Pieter Claesz. has long been regarded as one of the preeminent still life painters of his generation and, with Willem Claesz. Heda, the leading proponent of monochromatic still lifes, paintings that echoed the tonal landscapes then in vogue with Claesz.’s Haarlem contemporaries. In a pioneering study of the artist and his work, the nineteenth-century Dutch art historian Abraham Bredius identified the essential characteristics of his art: his paintings are ‘distinguished by their beautifully luminous colors, the large amount of light, and the excellent painting, especially of metal objects.’ Bredius would go on to conclude that his paintings ‘are among the best still lifes of the seventeenth century’ (A. Bredius, ‘Der wahre Name des Meisters PC,’ Zeitschrift für bildende Kunst, XVIII, 1883, p. 167).

The final digit of the date of this painting is difficult to read, and Martina Brunner-Bulst variously suggested ‘1637’ (op. cit., 2004) and ‘1638’ (op. cit., 1998), though it is likelier to read ‘1639’. Claesz.’s mature still lifes from the 1630s and 1640s exhibit tightly knit and cleverly constructed compositions with comparatively few elements.
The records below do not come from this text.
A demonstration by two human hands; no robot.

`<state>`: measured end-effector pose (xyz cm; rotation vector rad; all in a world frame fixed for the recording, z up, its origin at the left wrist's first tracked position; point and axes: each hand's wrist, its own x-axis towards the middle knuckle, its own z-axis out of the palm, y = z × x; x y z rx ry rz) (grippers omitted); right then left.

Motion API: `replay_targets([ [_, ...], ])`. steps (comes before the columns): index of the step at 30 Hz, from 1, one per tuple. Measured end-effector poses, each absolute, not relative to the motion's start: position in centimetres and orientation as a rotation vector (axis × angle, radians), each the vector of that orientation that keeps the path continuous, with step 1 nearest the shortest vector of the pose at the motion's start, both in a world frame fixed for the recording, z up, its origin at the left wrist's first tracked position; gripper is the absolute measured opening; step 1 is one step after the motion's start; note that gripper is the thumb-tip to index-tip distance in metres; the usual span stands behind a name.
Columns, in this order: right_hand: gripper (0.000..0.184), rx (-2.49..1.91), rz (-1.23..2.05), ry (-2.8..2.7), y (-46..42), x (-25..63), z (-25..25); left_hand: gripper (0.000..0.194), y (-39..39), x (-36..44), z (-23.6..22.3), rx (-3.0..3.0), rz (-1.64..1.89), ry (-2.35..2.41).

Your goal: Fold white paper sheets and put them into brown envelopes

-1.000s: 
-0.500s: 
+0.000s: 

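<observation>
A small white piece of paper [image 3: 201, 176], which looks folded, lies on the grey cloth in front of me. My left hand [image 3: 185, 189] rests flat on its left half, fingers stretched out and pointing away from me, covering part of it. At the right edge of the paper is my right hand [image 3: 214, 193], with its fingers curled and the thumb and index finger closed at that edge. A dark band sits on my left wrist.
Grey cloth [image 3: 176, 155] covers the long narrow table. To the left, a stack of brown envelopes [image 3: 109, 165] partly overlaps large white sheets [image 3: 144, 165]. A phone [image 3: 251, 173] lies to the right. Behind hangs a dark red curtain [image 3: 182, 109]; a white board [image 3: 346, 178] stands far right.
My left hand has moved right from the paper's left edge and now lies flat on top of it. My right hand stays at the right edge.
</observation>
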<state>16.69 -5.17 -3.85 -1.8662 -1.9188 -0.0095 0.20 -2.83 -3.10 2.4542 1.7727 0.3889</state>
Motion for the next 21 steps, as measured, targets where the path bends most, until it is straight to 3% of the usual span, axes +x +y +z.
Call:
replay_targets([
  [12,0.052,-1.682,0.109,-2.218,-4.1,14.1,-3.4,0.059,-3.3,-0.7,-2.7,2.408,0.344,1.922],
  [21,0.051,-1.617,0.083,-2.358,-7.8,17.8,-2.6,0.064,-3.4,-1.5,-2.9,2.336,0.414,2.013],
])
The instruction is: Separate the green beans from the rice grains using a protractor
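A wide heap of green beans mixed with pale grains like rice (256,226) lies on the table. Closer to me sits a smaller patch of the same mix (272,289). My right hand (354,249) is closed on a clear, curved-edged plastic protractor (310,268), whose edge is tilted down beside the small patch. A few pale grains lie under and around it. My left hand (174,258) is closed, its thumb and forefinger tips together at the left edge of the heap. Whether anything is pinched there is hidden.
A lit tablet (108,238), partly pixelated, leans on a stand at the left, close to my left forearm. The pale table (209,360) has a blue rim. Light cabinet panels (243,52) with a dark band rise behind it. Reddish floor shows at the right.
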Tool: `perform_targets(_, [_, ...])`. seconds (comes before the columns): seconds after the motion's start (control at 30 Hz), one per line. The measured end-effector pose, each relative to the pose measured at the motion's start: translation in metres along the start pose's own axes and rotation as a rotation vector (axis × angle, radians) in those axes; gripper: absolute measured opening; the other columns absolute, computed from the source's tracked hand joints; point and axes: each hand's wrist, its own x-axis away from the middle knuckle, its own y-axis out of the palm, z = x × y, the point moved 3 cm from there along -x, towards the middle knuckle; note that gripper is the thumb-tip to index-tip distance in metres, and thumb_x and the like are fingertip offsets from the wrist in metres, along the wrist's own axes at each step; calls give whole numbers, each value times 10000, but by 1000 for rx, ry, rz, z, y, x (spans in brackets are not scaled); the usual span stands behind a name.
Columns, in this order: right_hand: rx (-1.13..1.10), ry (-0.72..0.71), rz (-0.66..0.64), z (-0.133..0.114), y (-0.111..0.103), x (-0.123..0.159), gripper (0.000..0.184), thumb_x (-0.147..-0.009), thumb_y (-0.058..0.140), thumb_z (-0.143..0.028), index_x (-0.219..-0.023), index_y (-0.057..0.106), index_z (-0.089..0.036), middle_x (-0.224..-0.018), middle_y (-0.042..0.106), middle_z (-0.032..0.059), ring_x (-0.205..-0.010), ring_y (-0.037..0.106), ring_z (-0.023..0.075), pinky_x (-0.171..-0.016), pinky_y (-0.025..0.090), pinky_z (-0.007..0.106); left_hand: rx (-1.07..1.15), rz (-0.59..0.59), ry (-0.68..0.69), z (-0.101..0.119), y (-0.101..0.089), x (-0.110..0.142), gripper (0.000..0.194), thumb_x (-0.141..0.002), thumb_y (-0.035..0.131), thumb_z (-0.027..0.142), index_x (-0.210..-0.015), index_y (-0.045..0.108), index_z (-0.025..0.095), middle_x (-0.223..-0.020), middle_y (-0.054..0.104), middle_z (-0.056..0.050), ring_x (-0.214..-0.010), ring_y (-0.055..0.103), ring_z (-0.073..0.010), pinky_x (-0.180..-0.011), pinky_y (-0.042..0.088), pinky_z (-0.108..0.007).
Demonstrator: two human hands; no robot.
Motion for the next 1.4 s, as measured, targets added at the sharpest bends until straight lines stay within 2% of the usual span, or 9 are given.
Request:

Works of the period often center around striking diagonals formed by objects like the knife, overturned tazza and pewter plates seen here. Claesz. captured the cool monochromatic harmony of their surfaces with exceptional refinement.

Several of the still life elements in this painting reappear in other works datable to the latter 1630s and 1640s. The hexagonal silver salt cellar, for example, can likewise be found in a painting of 1644 that is today at the Muzej grada in Novi Sad (see Brunner-Bulst, op. cit., 2004, no. 124). A variant with a rounded, rather than hexagonal, lip appears in a greater number of paintings, including examples dated 1643 at the Národní Galerie, Prague, and Rijksmuseum, Amsterdam (see Brunner-Bulst, op. cit., 2004, nos. 122 and 123). Similarly, an identical overturned tazza features in a number of paintings of the late 1630s, including ones dated 1638 at the Nelson-Atkins Museum of Art, Kansas City, and another in a private collection (see Brunner-Bulst, op. cit., 2004, nos. 83 and 84).